Available data below:

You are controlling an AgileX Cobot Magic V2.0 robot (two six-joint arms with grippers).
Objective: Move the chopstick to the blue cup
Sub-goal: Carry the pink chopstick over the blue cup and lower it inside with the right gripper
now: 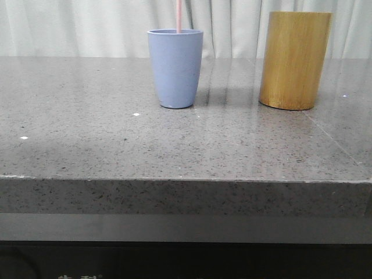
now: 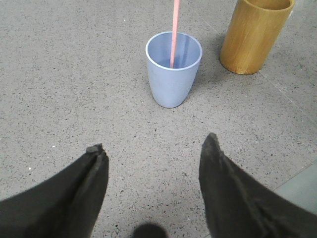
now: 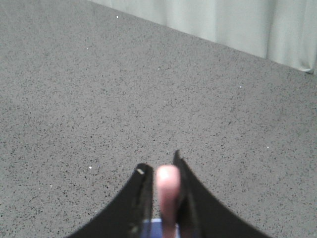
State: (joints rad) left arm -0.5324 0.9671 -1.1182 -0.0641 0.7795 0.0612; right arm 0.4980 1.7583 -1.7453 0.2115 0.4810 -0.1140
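Front view: chopstick upright in blue cup on grey bench, bamboo holder well to its right.
Left wrist view: left gripper fingers spread wide, empty, near the cup.
Right wrist view: right gripper fingers pinching the chopstick's top end.

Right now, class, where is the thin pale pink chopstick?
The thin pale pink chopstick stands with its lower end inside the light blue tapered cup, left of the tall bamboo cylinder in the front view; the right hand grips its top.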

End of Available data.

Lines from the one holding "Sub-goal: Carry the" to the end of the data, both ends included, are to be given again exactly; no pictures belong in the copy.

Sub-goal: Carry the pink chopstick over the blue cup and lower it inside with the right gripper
now: 
now: 
now: 
State: (joints rad) left arm -0.5324 0.9671 -1.1182 -0.0641 0.7795 0.0612; right arm 0.4980 1.7583 -1.7453 0.2115 0.4810 -0.1140
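Front view: chopstick upright in blue cup on grey bench, bamboo holder well to its right.
Left wrist view: left gripper fingers spread wide, empty, near the cup.
Right wrist view: right gripper fingers pinching the chopstick's top end.

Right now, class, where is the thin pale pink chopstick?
The thin pale pink chopstick stands with its lower end inside the light blue tapered cup, left of the tall bamboo cylinder in the front view; the right hand grips its top.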

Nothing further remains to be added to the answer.